▶ [What to work on]: Word for word, copy all of the entries.

#### Data supplied ####

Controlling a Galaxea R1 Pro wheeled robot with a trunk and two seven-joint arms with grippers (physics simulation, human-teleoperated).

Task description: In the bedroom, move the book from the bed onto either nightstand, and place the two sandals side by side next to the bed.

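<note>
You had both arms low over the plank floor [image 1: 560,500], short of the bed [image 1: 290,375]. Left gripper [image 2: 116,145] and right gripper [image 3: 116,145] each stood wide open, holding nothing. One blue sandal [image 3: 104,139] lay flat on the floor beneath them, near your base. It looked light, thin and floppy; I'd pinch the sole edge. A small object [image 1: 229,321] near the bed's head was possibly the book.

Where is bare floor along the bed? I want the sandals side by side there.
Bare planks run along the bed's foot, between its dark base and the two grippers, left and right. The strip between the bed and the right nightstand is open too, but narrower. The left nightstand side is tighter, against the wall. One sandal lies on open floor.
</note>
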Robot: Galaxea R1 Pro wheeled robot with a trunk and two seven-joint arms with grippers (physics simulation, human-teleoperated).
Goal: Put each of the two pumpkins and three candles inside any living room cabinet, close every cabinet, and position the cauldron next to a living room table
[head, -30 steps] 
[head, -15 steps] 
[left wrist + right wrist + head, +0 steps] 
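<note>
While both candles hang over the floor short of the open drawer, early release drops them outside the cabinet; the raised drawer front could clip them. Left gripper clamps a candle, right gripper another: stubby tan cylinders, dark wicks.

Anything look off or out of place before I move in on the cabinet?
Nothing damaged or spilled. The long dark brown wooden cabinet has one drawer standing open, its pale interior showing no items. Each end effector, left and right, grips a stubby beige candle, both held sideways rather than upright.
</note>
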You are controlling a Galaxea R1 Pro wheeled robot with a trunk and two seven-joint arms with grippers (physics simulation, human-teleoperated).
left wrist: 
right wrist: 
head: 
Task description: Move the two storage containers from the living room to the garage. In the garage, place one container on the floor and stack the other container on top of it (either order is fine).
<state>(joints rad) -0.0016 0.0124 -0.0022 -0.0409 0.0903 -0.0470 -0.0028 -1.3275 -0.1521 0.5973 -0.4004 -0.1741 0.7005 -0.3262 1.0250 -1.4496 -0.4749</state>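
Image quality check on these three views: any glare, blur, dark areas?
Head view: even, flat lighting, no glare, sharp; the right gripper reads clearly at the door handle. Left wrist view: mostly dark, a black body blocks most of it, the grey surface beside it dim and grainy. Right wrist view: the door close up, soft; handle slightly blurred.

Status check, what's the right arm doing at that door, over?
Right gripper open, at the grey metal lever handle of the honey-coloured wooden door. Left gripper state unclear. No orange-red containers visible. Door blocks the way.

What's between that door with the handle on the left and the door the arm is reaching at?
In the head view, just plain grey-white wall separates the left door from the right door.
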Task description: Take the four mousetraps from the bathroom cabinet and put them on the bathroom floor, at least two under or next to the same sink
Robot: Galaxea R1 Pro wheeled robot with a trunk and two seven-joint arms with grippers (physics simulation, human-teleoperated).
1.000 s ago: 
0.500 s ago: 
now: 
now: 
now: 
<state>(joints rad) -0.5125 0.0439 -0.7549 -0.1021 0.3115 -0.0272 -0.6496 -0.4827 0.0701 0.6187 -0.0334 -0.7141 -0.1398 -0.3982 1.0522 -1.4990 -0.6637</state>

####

▶ [Exercise solution]:
Controlling a Galaxea R1 Pro wheeled robot with a trunk and two seven-joint arms with grippers (physics simulation, human-teleoperated).

Task description: In the bedroom, move the book from the bed onto either nightstand, and place the two sandals side by side next to the bed.

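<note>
You had both arms low over the plank floor [image 1: 560,500], short of the bed [image 1: 290,375]. Left gripper [image 2: 116,145] and right gripper [image 3: 116,145] each stood wide open, holding nothing. One blue sandal [image 3: 104,139] lay flat on the floor beneath them, near your base. It looked light, thin and floppy; I'd pinch the sole edge. A small object [image 1: 229,321] near the bed's head was possibly the book.

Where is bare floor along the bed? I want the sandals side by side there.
Bare planks run along the bed's foot, between its dark base and the two grippers, left and right. The strip between the bed and the right nightstand is open too, but narrower. The left nightstand side is tighter, against the wall. One sandal lies on open floor.
</note>
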Robot: Galaxea R1 Pro wheeled robot with a trunk and two seven-joint arms with grippers (physics simulation, human-teleoperated).
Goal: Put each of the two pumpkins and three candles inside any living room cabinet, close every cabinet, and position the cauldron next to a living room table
[head, -30 steps] 
[head, -15 steps] 
[left wrist + right wrist + head, +0 steps] 
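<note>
While both candles hang over the floor short of the open drawer, early release drops them outside the cabinet; the raised drawer front could clip them. Left gripper clamps a candle, right gripper another: stubby tan cylinders, dark wicks.

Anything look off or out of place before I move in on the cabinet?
Nothing damaged or spilled. The long dark brown wooden cabinet has one drawer standing open, its pale interior showing no items. Each end effector, left and right, grips a stubby beige candle, both held sideways rather than upright.
</note>
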You are controlling a Galaxea R1 Pro wheeled robot with a trunk and two seven-joint arms with grippers (physics simulation, human-teleoperated).
left wrist: 
right wrist: 
head: 
Task description: Move the two storage containers from the living room to the garage. In the garage, place one container on the floor and stack the other container on top of it (either order is fine).
<state>(joints rad) -0.0016 0.0124 -0.0022 -0.0409 0.0903 -0.0470 -0.0028 -1.3275 -0.1521 0.5973 -0.4004 -0.1741 0.7005 -0.3262 1.0250 -1.4496 -0.4749</state>
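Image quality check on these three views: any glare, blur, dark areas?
Head view: even, flat lighting, no glare, sharp; the right gripper reads clearly at the door handle. Left wrist view: mostly dark, a black body blocks most of it, the grey surface beside it dim and grainy. Right wrist view: the door close up, soft; handle slightly blurred.

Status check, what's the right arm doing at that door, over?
Right gripper open, at the grey metal lever handle of the honey-coloured wooden door. Left gripper state unclear. No orange-red containers visible. Door blocks the way.

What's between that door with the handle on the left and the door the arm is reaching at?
In the head view, just plain grey-white wall separates the left door from the right door.
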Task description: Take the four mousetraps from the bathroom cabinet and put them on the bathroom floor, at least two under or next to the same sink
Robot: Galaxea R1 Pro wheeled robot with a trunk and two seven-joint arms with grippers (physics simulation, human-teleoperated).
1.000 s ago: 
0.500 s ago: 
now: 
now: 
now: 
<state>(joints rad) -0.5125 0.0439 -0.7549 -0.1021 0.3115 -0.0272 -0.6496 -0.4827 0.0701 0.6187 -0.0334 -0.7141 -0.1398 -0.3982 1.0522 -1.4990 -0.6637</state>

No more work remains for this exercise.